▶ _WORK INSTRUCTION_: From the line with "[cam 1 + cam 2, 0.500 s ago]" to the line with "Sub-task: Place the", output every line below exactly, both ends included. Skip the pictures.

=== COLLECTED MATERIAL ===

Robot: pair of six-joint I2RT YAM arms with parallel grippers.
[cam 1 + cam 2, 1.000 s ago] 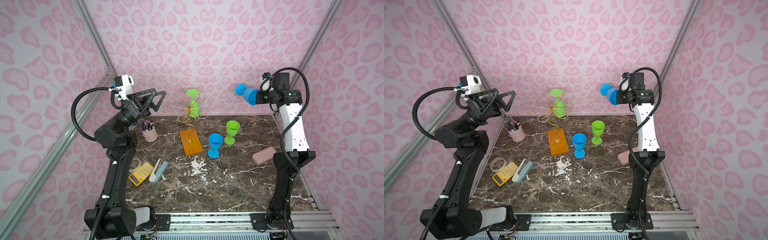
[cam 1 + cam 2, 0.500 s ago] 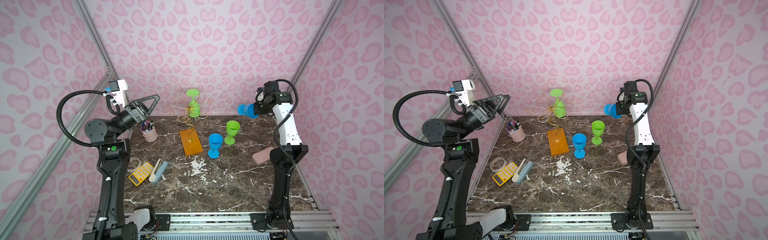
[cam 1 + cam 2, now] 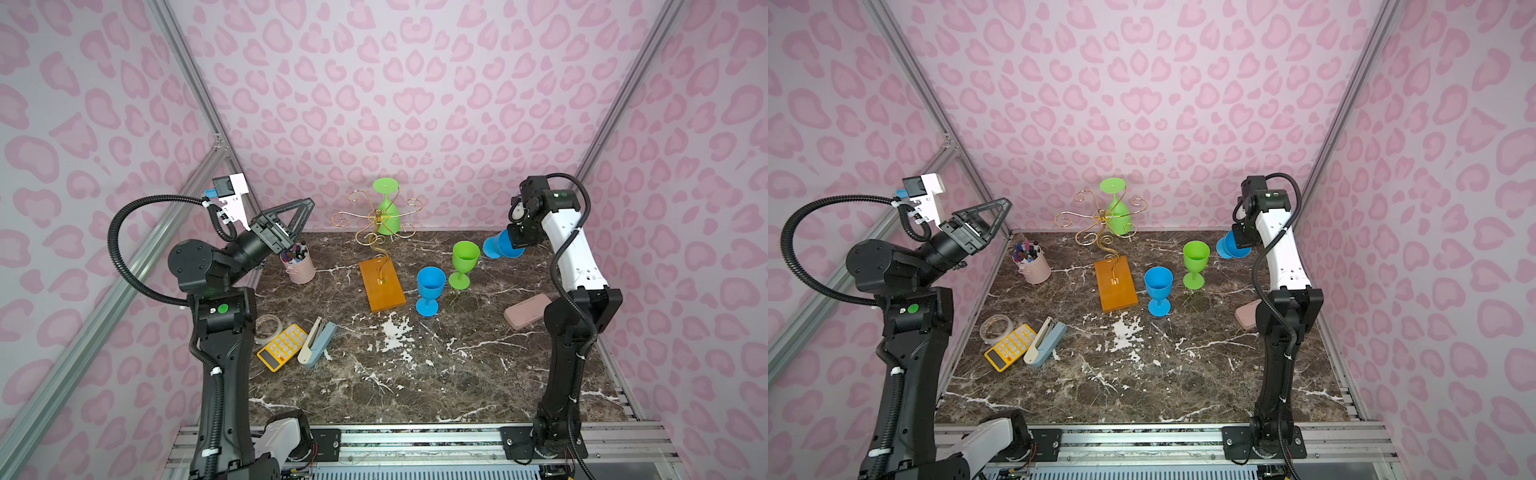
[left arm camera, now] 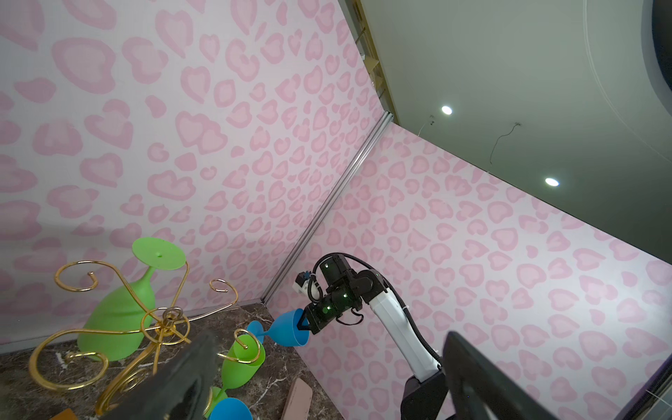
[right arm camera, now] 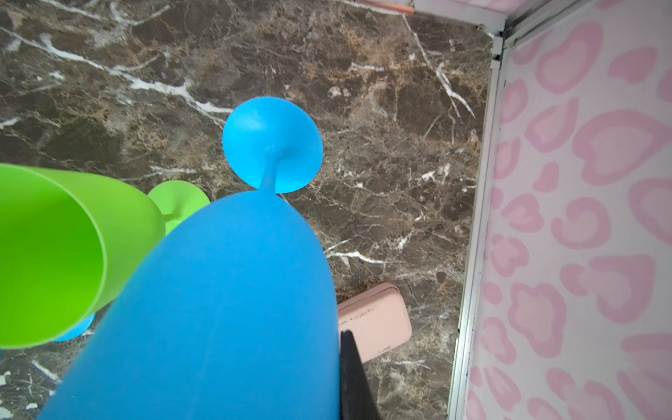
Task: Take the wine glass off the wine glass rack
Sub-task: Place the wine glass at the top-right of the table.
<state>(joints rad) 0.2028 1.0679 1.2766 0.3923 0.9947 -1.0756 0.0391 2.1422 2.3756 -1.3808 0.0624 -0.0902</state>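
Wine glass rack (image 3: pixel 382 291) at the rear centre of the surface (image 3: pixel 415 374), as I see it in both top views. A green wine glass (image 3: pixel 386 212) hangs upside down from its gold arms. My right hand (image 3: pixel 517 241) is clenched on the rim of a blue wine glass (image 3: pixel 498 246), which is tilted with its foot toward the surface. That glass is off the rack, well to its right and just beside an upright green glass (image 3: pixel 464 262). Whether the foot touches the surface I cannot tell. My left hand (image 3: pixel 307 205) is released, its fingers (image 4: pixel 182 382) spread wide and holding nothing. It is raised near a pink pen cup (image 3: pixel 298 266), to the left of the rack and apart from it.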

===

▶ _REPLY TO THE EXERCISE_:
[cam 1 + cam 2, 0.500 s ago] 
[cam 1 + cam 2, now] 
[left arm camera, now] 
[right arm camera, now] 
Task: Take the wine glass off the wine glass rack
Sub-task: Place the wine glass at the top-right of the table.

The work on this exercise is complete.